*DIRECTIONS:*
Repeat all of the entries, please, keeping each line exact.

[Collection entries]

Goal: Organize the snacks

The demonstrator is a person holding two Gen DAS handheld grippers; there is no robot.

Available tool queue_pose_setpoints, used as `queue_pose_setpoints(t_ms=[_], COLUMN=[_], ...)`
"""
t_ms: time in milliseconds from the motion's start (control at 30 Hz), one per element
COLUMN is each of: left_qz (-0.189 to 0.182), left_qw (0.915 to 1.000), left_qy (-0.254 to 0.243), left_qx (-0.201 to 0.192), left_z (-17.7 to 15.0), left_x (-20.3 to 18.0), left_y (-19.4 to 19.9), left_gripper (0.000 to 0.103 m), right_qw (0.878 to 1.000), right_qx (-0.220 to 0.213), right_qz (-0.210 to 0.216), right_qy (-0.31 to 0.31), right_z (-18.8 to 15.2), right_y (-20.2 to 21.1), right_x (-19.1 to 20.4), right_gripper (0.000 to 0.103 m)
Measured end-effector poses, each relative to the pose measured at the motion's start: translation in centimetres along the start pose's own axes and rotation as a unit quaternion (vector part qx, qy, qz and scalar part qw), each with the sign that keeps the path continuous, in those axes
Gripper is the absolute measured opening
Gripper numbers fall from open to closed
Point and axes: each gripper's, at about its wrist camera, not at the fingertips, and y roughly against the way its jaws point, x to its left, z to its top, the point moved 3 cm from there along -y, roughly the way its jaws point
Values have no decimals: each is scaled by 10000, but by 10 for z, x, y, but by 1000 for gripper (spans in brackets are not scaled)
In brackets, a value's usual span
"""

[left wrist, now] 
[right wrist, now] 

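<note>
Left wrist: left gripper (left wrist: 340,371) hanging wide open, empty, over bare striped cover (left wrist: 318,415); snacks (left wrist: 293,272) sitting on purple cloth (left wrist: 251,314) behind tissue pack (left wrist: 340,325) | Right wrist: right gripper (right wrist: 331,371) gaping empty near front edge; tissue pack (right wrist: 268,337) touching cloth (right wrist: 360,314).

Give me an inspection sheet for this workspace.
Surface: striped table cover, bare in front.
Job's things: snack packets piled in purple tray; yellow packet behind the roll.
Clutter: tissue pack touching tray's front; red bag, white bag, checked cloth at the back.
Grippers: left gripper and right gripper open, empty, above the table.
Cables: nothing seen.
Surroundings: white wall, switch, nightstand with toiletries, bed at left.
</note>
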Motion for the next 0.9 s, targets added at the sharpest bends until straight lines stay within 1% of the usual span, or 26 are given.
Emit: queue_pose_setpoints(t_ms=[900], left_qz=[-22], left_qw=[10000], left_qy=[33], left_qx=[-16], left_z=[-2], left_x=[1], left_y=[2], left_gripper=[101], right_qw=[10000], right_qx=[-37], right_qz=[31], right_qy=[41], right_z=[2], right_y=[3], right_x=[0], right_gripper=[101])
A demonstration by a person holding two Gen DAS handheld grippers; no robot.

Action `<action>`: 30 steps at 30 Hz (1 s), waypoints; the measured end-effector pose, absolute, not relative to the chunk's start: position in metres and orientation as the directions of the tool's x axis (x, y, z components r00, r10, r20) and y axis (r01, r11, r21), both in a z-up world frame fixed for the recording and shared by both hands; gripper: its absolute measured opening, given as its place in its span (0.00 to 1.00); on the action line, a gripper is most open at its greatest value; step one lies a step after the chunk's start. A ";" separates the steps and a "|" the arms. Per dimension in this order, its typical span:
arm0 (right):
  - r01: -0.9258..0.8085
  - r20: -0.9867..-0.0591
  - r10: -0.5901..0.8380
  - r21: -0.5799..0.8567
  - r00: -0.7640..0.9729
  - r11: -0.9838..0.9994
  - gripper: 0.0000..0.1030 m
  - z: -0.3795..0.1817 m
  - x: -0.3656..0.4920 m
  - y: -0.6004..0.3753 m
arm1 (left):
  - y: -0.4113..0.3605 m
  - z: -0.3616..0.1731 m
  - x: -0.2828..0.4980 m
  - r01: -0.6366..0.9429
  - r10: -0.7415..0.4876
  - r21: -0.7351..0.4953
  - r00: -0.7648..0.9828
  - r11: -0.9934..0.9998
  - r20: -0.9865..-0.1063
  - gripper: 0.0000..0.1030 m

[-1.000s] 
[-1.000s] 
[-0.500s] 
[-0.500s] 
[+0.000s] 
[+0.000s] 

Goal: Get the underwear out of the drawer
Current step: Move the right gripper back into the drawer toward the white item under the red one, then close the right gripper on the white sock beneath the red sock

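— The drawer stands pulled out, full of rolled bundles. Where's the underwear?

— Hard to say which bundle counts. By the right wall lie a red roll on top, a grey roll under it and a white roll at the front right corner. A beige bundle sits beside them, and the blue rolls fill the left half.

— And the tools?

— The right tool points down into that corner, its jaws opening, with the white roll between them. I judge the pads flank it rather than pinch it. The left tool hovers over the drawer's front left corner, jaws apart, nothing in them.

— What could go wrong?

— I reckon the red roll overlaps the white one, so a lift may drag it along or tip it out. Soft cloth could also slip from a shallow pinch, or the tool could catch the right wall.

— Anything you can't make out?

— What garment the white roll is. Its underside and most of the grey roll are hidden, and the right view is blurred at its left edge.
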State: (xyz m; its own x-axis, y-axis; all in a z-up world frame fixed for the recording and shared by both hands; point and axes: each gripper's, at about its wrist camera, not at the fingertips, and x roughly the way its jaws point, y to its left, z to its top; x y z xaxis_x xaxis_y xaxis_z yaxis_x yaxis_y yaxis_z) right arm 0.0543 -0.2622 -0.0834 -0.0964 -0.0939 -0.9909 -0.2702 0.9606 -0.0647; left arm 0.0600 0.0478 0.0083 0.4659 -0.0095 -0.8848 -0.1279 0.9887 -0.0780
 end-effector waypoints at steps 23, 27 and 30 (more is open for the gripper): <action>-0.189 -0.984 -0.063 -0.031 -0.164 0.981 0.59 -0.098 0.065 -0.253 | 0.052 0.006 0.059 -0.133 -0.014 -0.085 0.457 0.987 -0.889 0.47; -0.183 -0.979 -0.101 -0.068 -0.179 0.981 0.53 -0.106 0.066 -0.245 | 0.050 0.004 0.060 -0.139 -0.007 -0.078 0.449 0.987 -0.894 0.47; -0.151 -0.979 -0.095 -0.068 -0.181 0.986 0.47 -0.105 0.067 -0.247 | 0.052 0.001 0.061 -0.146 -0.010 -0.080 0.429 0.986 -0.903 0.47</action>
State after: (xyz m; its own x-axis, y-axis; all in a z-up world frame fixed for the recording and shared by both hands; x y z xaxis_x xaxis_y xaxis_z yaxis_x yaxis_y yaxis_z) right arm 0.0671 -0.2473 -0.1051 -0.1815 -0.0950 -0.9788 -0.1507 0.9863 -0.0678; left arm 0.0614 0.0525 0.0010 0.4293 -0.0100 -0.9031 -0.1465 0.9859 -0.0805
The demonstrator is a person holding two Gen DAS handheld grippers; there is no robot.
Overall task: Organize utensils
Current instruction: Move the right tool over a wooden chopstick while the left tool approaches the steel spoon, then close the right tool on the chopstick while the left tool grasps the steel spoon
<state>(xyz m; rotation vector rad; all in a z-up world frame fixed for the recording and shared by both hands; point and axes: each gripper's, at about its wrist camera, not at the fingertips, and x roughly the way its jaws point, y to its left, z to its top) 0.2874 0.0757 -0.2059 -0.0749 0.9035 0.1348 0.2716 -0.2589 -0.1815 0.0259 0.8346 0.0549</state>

*TASK RESULT:*
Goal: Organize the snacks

The demonstrator is a person holding two Gen DAS handheld grippers; there is no robot.

Available tool queue_pose_setpoints, used as `queue_pose_setpoints(t_ms=[_], COLUMN=[_], ...)`
"""
t_ms: time in milliseconds from the motion's start (control at 30 Hz), one per element
COLUMN is each of: left_qz (-0.189 to 0.182), left_qw (0.915 to 1.000), left_qy (-0.254 to 0.243), left_qx (-0.201 to 0.192), left_z (-17.7 to 15.0), left_x (-20.3 to 18.0), left_y (-19.4 to 19.9), left_gripper (0.000 to 0.103 m), right_qw (0.878 to 1.000), right_qx (-0.220 to 0.213), right_qz (-0.210 to 0.216), right_qy (-0.31 to 0.31), right_z (-18.8 to 15.2), right_y (-20.2 to 21.1), right_x (-19.1 to 20.4), right_gripper (0.000 to 0.103 m)
Measured end-effector poses, each relative to the pose measured at the motion's start: translation in centimetres along the start pose's own axes and rotation as a unit quaternion (vector part qx, qy, qz and scalar part qw), each with the sign that keeps the path continuous, in those axes
Gripper is the absolute measured opening
Gripper numbers fall from open to closed
Point and axes: each gripper's, at about its wrist camera, not at the fingertips, and y roughly against the way its jaws point, x to its left, z to its top, the point moved 3 cm from there along -y, roughly the way its jaws point
Values have no decimals: each is scaled by 10000, but by 10 for z, x, y, but by 1000 for gripper (spans in brackets are not scaled)
In brackets, a value's usual span
"""

[left wrist, now] 
[right wrist, now] 

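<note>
Left wrist: left gripper (left wrist: 340,371) hanging wide open, empty, over bare striped cover (left wrist: 318,415); snacks (left wrist: 293,272) sitting on purple cloth (left wrist: 251,314) behind tissue pack (left wrist: 340,325) | Right wrist: right gripper (right wrist: 331,371) gaping empty near front edge; tissue pack (right wrist: 268,337) touching cloth (right wrist: 360,314).

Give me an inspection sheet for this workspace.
Surface: striped table cover, bare in front.
Job's things: snack packets piled in purple tray; yellow packet behind the roll.
Clutter: tissue pack touching tray's front; red bag, white bag, checked cloth at the back.
Grippers: left gripper and right gripper open, empty, above the table.
Cables: nothing seen.
Surroundings: white wall, switch, nightstand with toiletries, bed at left.
</note>
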Motion for the next 0.9 s, targets added at the sharpest bends until straight lines stay within 1% of the usual span, or 26 are given.
Emit: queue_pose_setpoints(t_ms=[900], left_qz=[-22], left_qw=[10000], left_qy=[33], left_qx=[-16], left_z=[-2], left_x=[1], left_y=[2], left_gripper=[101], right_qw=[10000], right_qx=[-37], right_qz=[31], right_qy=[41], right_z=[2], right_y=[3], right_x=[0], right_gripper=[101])
A demonstration by a person holding two Gen DAS handheld grippers; no robot.

Action `<action>`: 30 steps at 30 Hz (1 s), waypoints; the measured end-effector pose, absolute, not relative to the chunk's start: position in metres and orientation as the directions of the tool's x axis (x, y, z components r00, r10, r20) and y axis (r01, r11, r21), both in a z-up world frame fixed for the recording and shared by both hands; gripper: its absolute measured opening, given as its place in its span (0.00 to 1.00); on the action line, a gripper is most open at its greatest value; step one lies a step after the chunk's start. A ";" separates the steps and a "|" the arms. Per dimension in this order, its typical span:
arm0 (right):
  - r01: -0.9258..0.8085
  - r20: -0.9867..-0.0591
  - r10: -0.5901..0.8380
  - r21: -0.5799..0.8567
  - r00: -0.7640..0.9729
  - r11: -0.9838..0.9994
  - gripper: 0.0000..0.1030 m
  - z: -0.3795..0.1817 m
  - x: -0.3656..0.4920 m
  - y: -0.6004..0.3753 m
arm1 (left):
  - y: -0.4113..0.3605 m
  - z: -0.3616..0.1731 m
  - x: -0.2828..0.4980 m
  - r01: -0.6366..0.9429
  - r10: -0.7415..0.4876
  - r21: -0.7351..0.4953
  - r00: -0.7648..0.9828
  - r11: -0.9934..0.9998
  - r20: -0.9865..-0.1063
  - gripper: 0.0000..0.1030 m

[-1.000s] 
[-1.000s] 
[-0.500s] 
[-0.500s] 
[+0.000s] 
[+0.000s] 

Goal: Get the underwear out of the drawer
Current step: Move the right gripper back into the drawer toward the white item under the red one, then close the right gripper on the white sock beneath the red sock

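— The drawer stands pulled out, full of rolled bundles. Where's the underwear?

— Hard to say which bundle counts. By the right wall lie a red roll on top, a grey roll under it and a white roll at the front right corner. A beige bundle sits beside them, and the blue rolls fill the left half.

— And the tools?

— The right tool points down into that corner, its jaws opening, with the white roll between them. I judge the pads flank it rather than pinch it. The left tool hovers over the drawer's front left corner, jaws apart, nothing in them.

— What could go wrong?

— I reckon the red roll overlaps the white one, so a lift may drag it along or tip it out. Soft cloth could also slip from a shallow pinch, or the tool could catch the right wall.

— Anything you can't make out?

— What garment the white roll is. Its underside and most of the grey roll are hidden, and the right view is blurred at its left edge.
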State: (xyz m; its own x-axis, y-axis; all in a z-up world frame fixed for the recording and shared by both hands; point and axes: each gripper's, at about its wrist camera, not at the fingertips, and x roughly the way its jaws point, y to its left, z to its top; x y z xaxis_x xaxis_y xaxis_z yaxis_x yaxis_y yaxis_z) right arm 0.0543 -0.2622 -0.0834 -0.0964 -0.0939 -0.9909 -0.2702 0.9606 -0.0647; left arm 0.0600 0.0478 0.0083 0.4659 -0.0095 -0.8848 -0.1279 0.9887 -0.0780
 end-effector waypoints at steps 23, 27 and 30 (more is open for the gripper): <action>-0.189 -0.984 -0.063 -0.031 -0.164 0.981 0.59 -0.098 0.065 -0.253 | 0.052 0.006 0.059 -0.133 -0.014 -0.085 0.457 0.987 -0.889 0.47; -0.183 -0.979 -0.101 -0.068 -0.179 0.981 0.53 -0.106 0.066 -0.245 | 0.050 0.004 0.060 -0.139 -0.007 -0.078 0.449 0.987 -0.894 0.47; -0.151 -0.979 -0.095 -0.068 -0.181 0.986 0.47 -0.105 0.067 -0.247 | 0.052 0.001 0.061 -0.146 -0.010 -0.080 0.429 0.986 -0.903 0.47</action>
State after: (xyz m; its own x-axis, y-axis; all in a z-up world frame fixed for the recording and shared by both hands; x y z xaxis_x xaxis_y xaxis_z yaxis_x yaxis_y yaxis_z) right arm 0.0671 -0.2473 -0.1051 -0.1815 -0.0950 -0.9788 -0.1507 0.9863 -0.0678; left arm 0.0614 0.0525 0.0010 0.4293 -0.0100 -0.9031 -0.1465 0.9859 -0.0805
The demonstrator is a person holding two Gen DAS handheld grippers; there is no robot.
Overall task: Organize utensils
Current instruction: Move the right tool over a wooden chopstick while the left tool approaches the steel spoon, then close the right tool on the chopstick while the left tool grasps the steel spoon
<state>(xyz m; rotation vector rad; all in a z-up world frame fixed for the recording and shared by both hands; point and axes: each gripper's, at about its wrist camera, not at the fingertips, and x roughly the way its jaws point, y to its left, z to its top) 0.2874 0.0757 -0.2059 -0.0749 0.9035 0.1348 0.2716 -0.2589 -0.1815 0.0259 0.8346 0.0549</state>

The output is complete, and nothing more is needed.